Your light's reflected now, reflected from afar
we were but stones, your light made us stars

(Light Years – Pearl Jam) 

 

Si era rimessa in piedi ad una velocità straordinaria.

Aveva annusato il pericolo nel momento in cui quell’ombra nera era entrata nel suo campo visivo.

Un uomo stava scavalcando il davanzale.

Quale razza di pervertito entra nelle case altrui, passando per la finestra della camera da letto?

A parte lei. Ma lei non era una pervertita, mentre quell’uomo, con quella mole e quella faccia… che tanto assomigliava a Clint. Ma che non era Clint. Aveva i capelli rossi…

“Nikita?”

“No!” la voce di Clint, prima che facesse irruzione nella stanza, la mise in una situazione del tutto precaria. Avrebbe anche attaccato il tizio, ma l’istinto e l’intervento del collega le suggerirono che sarebbe stato opportuno valutare la soluzione in modo più approfondito.

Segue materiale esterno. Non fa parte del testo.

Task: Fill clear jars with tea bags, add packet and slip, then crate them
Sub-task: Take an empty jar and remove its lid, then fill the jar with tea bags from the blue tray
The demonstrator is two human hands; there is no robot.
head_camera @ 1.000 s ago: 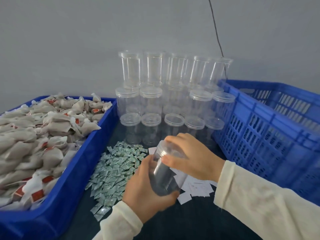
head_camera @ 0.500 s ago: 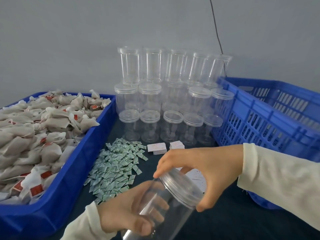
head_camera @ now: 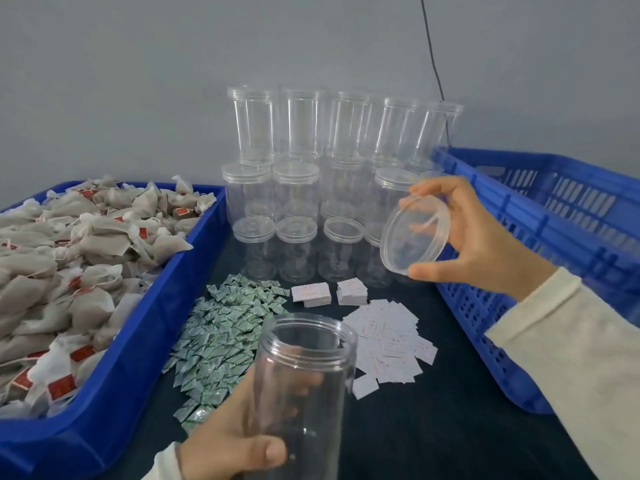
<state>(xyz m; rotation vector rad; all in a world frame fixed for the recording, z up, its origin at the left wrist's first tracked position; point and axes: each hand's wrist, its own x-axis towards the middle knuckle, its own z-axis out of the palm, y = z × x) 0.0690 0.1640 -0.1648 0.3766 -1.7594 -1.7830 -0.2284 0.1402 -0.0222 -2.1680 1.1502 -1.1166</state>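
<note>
My left hand (head_camera: 228, 441) grips the empty jar (head_camera: 304, 386); right hand (head_camera: 481, 237) pinches its lid (head_camera: 414, 237) above the slips (head_camera: 388, 344); loose pinch risks dropping it.

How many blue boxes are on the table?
2. The tray full of tea bags sits on the left; the slatted crate stands on the right, behind the right hand.

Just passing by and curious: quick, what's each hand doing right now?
Left hand: grips the open clear jar.
Right hand: holds the jar's lid by its rim.
</note>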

“Ma non eri morta?” blaterò il tizio che assomigliava a Clint, ma non era Clint e aveva i capelli rossi. E poi rivolto… a Clint: “Ma non era morta?”

“E’ complicato.” L’uomo le sembrò cauto con le spiegazioni e Natasha capì di essere di troppo, in quella stanza. Per molteplici e svariati motivi.

“Ecco perché non volevi farmela incontrare!”

Barney.

La soluzione avrebbe dovuto palesarsi immediatamente. Quell’uomo era Barney. Il fratello di Clint.

“Che diavolo ci fa qui?”

“Te l’ho detto… è complicato.”

“Oh, bello mio, qui ci sono così tante di quelle cose da spiegare che…”

“Potreste non parlare fra di voi come se io non fossi qui?” si frappose Natasha, prima di essere costretta ad assistere a uno scambio di battute al vetriolo.

Barney le aveva puntato lo sguardo addosso. Uno lungo, diretto, penetrante, carico di rimprovero.

Rimprovero di cui non fu per nulla sicura di aver individuato la natura.

“Giusto… perché non me lo dici tu che cosa sta succedendo… Nikita.”

Nikita.

Nikita non era l’eroina di quel film di Luc Besson?

Clint l’aveva costretta a vedere alcune pellicole. Quella era piuttosto interessante. Un po’ inverosimile ma…

Nikita.

Dovette scacciare una pessima sensazione allo stomaco.

“Nat, non sei costretta a dirgli un bel niente. Anzi sei moralmente obbligata… a non dirgli un bel niente.”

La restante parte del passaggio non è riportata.